- Aim of the exercise -
Locate the line that contains "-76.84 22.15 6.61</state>". Print it and each following line through the end of the listing, verbatim, and nothing more.

- Dataset section -

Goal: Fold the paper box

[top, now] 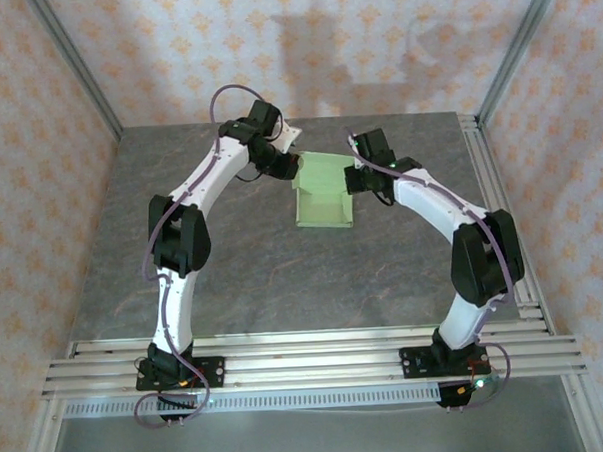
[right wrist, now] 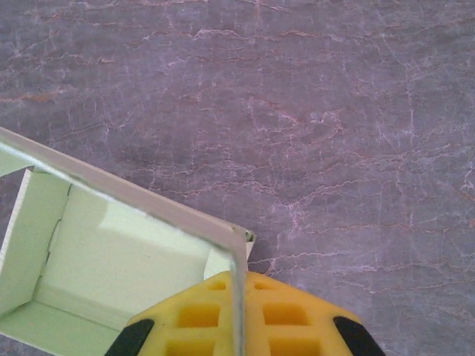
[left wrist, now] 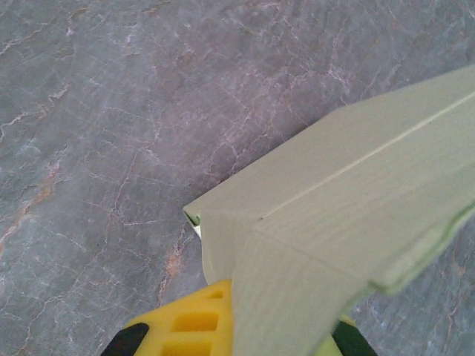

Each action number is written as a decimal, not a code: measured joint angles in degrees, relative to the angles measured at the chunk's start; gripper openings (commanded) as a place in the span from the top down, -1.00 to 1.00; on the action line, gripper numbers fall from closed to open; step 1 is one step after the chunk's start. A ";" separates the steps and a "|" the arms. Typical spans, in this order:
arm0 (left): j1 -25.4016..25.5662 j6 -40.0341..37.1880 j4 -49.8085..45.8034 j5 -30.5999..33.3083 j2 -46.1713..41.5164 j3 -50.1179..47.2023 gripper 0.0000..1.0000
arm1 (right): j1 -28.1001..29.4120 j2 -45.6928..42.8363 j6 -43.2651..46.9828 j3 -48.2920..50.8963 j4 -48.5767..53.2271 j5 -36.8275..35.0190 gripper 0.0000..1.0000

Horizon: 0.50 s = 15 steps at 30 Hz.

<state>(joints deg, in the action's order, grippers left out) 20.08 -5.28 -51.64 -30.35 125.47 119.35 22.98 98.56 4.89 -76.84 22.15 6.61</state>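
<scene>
Left gripper (top: 282, 168) is clamped shut on the box's left wall, upper centre of the top view. The box (top: 322, 195) sits mid-table (top: 254, 278) between the two grippers, each gripping one side and neither nearer; its long axis seems to run up-down in frame. Right gripper (top: 363, 178) is pinched shut on the right wall's top edge — in its wrist view the open cavity lies left of the pads (right wrist: 185, 326) with nothing inside — so the next fold likely brings the raised far flap down over it.
</scene>
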 measured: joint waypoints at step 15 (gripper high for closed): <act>0.94 -3.45 -1.73 0.96 0.50 1.38 1.00 | -6.97 -15.26 -6.60 19.17 -15.23 5.92 -0.18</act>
<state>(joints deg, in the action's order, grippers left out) 21.02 -8.73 -53.36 -29.39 125.97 120.73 16.01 83.31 -1.72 -57.67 6.92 12.53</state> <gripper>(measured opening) 0.052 0.601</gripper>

- The answer -
<state>(joints deg, in the action's order, grippers left out) 20.08 -5.28 -51.64 -30.35 125.47 119.35 22.98 98.56 4.89 -76.84 22.15 6.61</state>
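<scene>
Left gripper (top: 282, 168) is clamped shut on the box's left wall, upper centre of the top view. The box (top: 322, 195) sits mid-table (top: 254, 278) between the two grippers, each gripping one side and neither nearer; its long axis seems to run up-down in frame. Right gripper (top: 363, 178) is pinched shut on the right wall's top edge — in its wrist view the open cavity lies left of the pads (right wrist: 185, 326) with nothing inside — so the next fold likely brings the raised far flap down over it.
</scene>
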 measured: joint waypoints at step 15 (gripper high for closed): <act>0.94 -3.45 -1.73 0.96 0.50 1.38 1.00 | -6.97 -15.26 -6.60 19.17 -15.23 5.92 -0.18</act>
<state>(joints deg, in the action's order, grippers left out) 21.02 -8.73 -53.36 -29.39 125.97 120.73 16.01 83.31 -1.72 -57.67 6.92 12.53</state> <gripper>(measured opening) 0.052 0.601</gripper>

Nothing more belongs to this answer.